§ **YOUR OBJECTIVE**:
Somewhere below are a line with "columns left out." and a later line with "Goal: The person". Output exactly those lines and all lines between them.

§ **DATASET EXCERPT**:

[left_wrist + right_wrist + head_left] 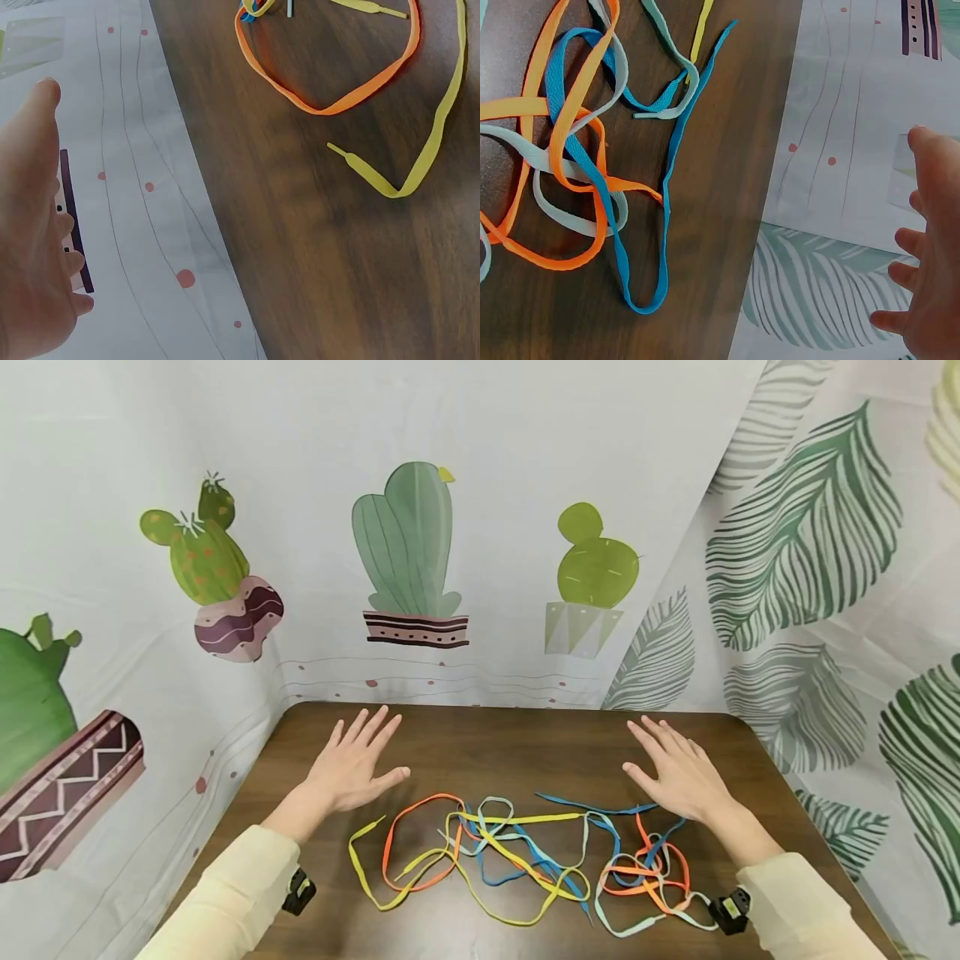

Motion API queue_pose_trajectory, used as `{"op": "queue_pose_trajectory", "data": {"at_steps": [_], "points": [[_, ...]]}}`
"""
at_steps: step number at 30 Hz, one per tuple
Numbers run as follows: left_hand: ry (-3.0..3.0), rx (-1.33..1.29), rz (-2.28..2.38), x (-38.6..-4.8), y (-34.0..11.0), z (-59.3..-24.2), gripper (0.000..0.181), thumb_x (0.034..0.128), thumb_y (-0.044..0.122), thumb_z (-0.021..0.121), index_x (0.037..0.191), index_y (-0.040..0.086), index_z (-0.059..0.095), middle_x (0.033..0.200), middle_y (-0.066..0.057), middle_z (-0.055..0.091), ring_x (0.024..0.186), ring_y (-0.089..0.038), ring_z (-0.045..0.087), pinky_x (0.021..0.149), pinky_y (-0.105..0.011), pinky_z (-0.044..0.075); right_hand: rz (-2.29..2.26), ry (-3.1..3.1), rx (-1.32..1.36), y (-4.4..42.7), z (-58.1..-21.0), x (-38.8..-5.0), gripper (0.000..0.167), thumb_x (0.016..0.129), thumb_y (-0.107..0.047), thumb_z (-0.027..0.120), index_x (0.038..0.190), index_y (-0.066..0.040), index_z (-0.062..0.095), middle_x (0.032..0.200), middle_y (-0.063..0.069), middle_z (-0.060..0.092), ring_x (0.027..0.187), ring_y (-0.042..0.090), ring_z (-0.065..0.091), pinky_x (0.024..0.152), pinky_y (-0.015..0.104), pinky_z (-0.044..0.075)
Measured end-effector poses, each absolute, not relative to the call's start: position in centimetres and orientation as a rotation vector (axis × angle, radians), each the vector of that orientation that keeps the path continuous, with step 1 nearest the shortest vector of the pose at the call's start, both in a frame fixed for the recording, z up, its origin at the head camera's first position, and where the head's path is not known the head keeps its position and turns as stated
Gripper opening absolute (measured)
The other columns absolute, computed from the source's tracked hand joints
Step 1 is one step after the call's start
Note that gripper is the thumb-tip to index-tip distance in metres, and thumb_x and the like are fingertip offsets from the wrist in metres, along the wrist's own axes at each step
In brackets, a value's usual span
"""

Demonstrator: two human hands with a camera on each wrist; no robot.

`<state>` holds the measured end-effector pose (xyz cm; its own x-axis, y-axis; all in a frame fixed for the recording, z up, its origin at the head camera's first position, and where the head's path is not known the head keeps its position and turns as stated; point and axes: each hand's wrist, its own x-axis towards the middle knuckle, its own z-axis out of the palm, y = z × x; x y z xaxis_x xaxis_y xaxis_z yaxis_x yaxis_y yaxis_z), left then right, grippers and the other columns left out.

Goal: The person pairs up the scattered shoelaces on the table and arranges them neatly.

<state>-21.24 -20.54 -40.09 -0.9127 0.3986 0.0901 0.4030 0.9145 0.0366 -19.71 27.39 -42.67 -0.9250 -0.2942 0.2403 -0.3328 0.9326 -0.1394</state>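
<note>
Several flat laces lie loosely tangled on the brown table: a yellow lace (367, 887), an orange lace (387, 847), a blue lace (615, 811) and a pale mint lace (626, 932). My left hand (351, 768) is held above the table's left part with fingers spread, touching nothing. On the other side my right hand (684, 777) hovers with straight fingers, above and beyond the blue lace. The left wrist view has my left hand (34, 232) at its left edge; the right wrist view has my right hand (934, 247) at its right edge. Neither holds anything.
The dark wooden table (495, 743) has rounded far corners. Behind and beside it hangs a pale cloth (315, 435) printed with cacti and leaves. A small black device (299, 892) is at the left wrist, and another black device (731, 911) at the right.
</note>
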Motion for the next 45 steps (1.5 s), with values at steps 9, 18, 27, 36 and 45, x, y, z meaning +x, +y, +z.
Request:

§ **RESPONSE AREA**:
`<state>` holds the measured end-effector pose (xyz cm; its own x-axis, y-axis; all in a frame fixed for the recording, z up, its origin at the head camera's first position, and where the head's path is not known the head keeps its position and turns as stated; point and axes: each hand's wrist, its own x-axis towards the middle knuckle, its own z-axis out of the palm, y = z × x; x y z xaxis_x xaxis_y xaxis_z yaxis_x yaxis_y yaxis_z), left then right, grippers and the other columns left out.

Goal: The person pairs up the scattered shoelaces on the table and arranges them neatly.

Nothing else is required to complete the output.